Let us start off saying that the whole idea behind this book was brilliant! The fascination surrounding this story when we heard of it was huge, and we were not let down when we read the book. It's not only intriguing, but it is also alluring, compelling, and gripping. We fell in love with the premise! The execution to it was well done to top it all off. Also, there were many characters to learn about and find interest in, but we'll get into that later!
The best part to "The National Average: Welcome to the Program" was how we got to see two sides to the separate interlocking stories. We love duel perspectives, point of views, and/or timelines, and was pleasantly surprised by some of these included in Bryant's impressive first work. If we had to choose which part of the story we liked best, we'd both have to choose Noel Everett's path. To see how everything started was thought provoking. The struggle between what's right and wrong was evident and real within the pages. Plus, we enjoyed how Noel and his wife interacted. It was almost unbelievable how they could be separated from each other for so long and yet keep up a relationship. His wife was so dedicated to him through thick and thin for so many years. We really admired that. While it was inevitable how it was going to turn out between them, by the way that Bryant wrote Noel's path and history so fluently, it did not make it any easier on our hearts. It was distressing and tragic nonetheless.

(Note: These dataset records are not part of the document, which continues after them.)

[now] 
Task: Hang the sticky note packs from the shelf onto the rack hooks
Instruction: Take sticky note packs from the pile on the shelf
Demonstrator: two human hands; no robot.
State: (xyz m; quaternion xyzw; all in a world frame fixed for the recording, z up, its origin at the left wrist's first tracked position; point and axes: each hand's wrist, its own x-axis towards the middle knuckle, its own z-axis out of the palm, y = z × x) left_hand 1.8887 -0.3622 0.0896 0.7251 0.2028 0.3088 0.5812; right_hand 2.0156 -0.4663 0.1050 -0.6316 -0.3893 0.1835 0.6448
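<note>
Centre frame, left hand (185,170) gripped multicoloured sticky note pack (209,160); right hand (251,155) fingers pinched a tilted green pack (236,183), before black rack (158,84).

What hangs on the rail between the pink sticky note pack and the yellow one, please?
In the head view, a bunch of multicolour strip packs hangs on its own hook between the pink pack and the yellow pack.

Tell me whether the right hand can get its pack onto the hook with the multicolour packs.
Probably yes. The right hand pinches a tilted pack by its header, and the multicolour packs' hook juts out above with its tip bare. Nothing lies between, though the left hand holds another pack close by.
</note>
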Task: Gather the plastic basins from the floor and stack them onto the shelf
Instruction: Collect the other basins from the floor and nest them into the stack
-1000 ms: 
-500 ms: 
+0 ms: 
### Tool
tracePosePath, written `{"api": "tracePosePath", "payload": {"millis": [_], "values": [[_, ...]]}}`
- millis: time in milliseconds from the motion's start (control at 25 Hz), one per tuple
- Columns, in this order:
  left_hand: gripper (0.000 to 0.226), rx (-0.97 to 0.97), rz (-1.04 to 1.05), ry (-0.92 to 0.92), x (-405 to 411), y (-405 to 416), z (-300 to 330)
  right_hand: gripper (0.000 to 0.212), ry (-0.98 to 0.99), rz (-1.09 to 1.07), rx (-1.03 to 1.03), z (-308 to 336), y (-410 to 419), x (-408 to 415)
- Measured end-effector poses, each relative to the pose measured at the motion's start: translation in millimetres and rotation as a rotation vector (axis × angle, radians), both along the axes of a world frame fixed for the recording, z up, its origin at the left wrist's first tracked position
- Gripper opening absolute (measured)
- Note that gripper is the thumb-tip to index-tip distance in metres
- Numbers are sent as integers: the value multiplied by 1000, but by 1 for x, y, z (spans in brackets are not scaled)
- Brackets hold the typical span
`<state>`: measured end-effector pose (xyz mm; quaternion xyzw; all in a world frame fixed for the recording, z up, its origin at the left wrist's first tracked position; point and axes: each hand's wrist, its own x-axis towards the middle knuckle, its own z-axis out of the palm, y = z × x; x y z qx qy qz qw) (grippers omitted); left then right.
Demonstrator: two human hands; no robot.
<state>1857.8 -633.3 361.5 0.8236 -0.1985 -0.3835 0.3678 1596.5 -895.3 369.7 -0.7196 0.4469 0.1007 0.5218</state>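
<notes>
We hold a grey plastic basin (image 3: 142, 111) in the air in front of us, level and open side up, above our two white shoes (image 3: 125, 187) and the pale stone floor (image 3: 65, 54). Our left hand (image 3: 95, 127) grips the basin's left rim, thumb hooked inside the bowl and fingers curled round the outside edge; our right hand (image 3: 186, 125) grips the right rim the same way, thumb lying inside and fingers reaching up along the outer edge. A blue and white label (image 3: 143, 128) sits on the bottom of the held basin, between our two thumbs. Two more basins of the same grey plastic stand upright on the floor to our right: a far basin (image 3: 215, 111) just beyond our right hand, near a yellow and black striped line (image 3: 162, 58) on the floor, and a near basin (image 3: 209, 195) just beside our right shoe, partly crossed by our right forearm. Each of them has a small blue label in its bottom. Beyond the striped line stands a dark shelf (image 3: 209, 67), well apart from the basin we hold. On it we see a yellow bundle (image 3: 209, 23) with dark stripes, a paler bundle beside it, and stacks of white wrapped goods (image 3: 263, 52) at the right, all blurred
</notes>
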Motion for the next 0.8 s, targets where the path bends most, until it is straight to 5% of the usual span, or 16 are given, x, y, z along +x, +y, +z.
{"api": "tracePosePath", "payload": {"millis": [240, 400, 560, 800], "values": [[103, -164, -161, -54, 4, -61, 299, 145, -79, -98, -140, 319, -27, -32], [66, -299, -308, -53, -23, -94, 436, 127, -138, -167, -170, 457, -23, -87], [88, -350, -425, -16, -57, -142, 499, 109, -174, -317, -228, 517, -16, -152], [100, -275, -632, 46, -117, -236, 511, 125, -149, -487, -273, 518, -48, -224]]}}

We were also delighted to see how the story continued on for quite some time after the two finished their test. The lies and mystery were portrayed in a fluent fashion. We had question after question from secrecy upon secrecy, that built up to mind exploding suspense, and when we reached the conclusion, we still wanted more! One of our top characters, if not our favorite one, though, has yet to be mentioned, Vargas. We don't want to give out too many details on him because he comes later in the story, and spoilers are obviously the worst, but his character was just so amusing and enjoyable to read about. He had this quality about him of always showing up when people needed him the most, a most unique and distinctive trait to him which ultimately helped him out towards the end. Those moments when he offered some comic relief were great, and everything about him was just...well...cool!
All of these characters in the Program had such dark or almost GASP moments to them once we find out why they were forced to participate in it. These were also some of the best moments in the book. John Bryant created a stirring and refreshing read that made us ponder morals long after we flipped past the last page. It's a great debut from him, and we can't wait to see what he comes up with next!
Plot: the strongest thing in this book. Grand ideas played out over decades, hitting locations as close as the USA and as far as the "Lost-ish" island in the middle of the ocean. But more important than location is the ideas presented. Big stuff here.
There were some characters I wish hadn't died off, but like Mick says: Can't always get what you want.
Read this book. A page-turner. Congrats to this fledgling author.